Go High Or Low? Where Do You Stand On Workplace Heels?
If you believed Carrie Bradshaw in “Sex and The City,” it was all about the Manolo Blahniks. They were the key to her appeal, her power, her femininity.
Fast forward to now. If you believe Summer Brennan, author of the new book, High Heel,then teetering high heels are the symbol of power in the workplace for women—and have been connected to female identity for centuries.
Where do you stand on the shoe debate in the workplace?
Brennan writes in The Guardian, “For better or worse, the high heel is now womankind’s most public footwear. It is a shoe for events, display, performance, authority and urbanity. In some settings and on some occasions, usually the most formal, it is even required. High heels are something like neckties for women, in that it can be harder to look both formal and femme without them. Women have been compelled by their employers to wear high-heeled shoes in order to attend work and work-related functions across the career spectrum, from waitresses in Las Vegas to accountants at PricewaterhouseCoopers.”

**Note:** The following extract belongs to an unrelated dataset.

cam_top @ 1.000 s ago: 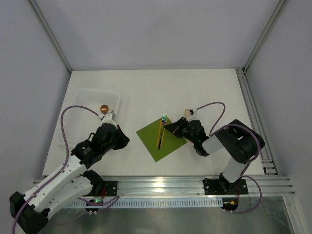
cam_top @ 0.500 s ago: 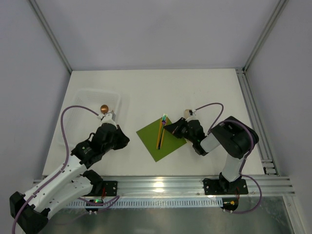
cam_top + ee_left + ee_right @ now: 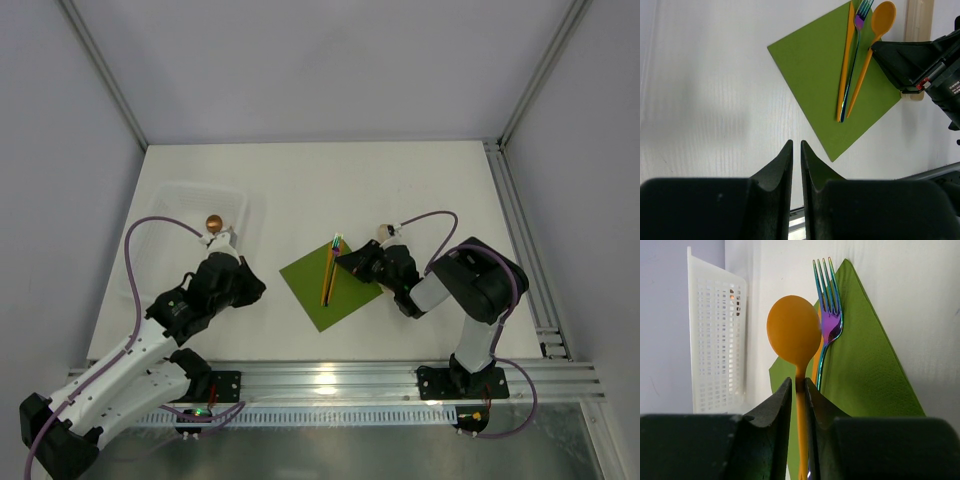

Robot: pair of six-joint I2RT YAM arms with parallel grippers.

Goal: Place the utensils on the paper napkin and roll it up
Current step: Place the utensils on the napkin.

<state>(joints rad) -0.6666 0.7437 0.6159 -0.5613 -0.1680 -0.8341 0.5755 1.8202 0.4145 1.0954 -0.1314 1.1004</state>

I am a shoe lover, and admit with great pride that early in my career I was a market editor for Footwear News, when I had the absolute joy of interviewing designers such as Ralph Lauren, Stuart Weitzman and more.

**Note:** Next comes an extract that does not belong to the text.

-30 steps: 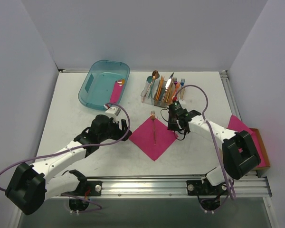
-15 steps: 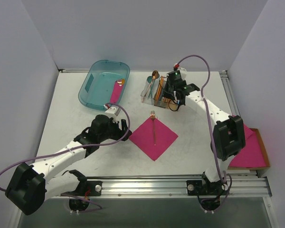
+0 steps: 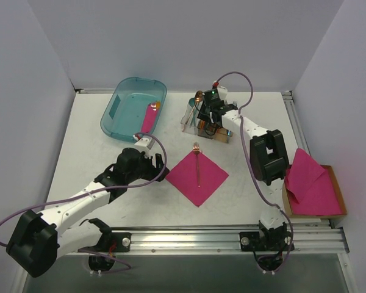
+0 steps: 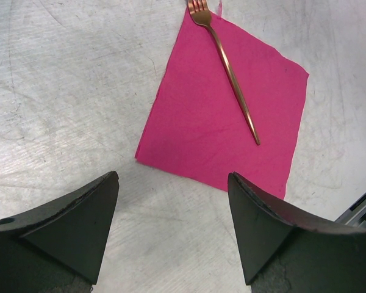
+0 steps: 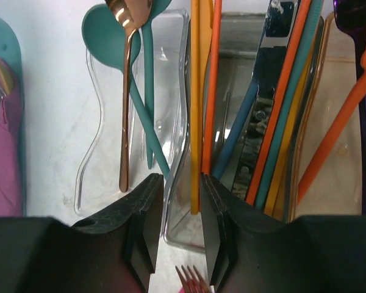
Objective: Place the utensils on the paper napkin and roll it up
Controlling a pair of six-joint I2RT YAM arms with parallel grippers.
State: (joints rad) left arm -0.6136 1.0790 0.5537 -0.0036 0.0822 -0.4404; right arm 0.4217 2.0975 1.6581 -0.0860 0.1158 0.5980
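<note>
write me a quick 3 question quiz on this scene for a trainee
1. True or false: the copper fork lies on the pink napkin.
2. The right pincer is over: A the teal bin, B the clear cutlery organiser, C the napkin stack.
3. How many utensils are on the napkin?
Key: 1 true; 2 B; 3 one.

In the top view, a teal tub [image 3: 131, 97] sits upper left. At upper centre, a clear organizer [image 3: 189, 117] holds a teal spoon [image 5: 100, 30] and orange handles [image 5: 198, 91]. A cardboard box [image 3: 337, 183] of pink sheets [image 3: 311, 186] sits at the right edge.
</note>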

I do think shoes can make a grand personal statement, but I have never been one to teeter in super high heels for a full work day.
Because they hurt.
While high heels at work are a personal choice in this country, in Japan, women are mandated to wear high heels, which has prompted a nationwide protest.
“To protest against this form of discrimination, women have launched an online movement called ‘#KuToo’. The #KuToo movement takes a leaf out of the #MeToo movement as women finally speak out about the pain of having to work with heels,” according to The Quint.
“A lot of people are drawing parallels between having to wear heels at work with the discriminatory tradition of ‘foot binding’. While foot binding was a custom of applying tight binding to the feet of young girls to alter the shape and size of their foot, in some twisted way it is very similar in having to mandatorily wear heels to work,” The Quint reports.
Citing unsafe working conditions, in 2018 the Philippines banned “companies from forcing female employees to wear high heels at work, in a move lauded by a labour union which said it was one of the first countries in the world to do so to protect women’s rights,” according to Reuter’s.
In the United Kingdom, Parliament received a petition with 150,000 signatures asking to revise the dress code at some companies such as Price Waterhouse Coopers, requiring women to wear high heels at work, according to Above The Law.
“The UK’s Government Equalities Office drafted and published a guidance on workplace dress code compliance with the 2010 Equality Act. The Guidance is basically advice for employers, and claims to “set out how the law might apply in cases of sex discrimination where an employer requires female staff to wear, for instance, high heels, make-up, hair of a particular length or style, or revealing clothing.”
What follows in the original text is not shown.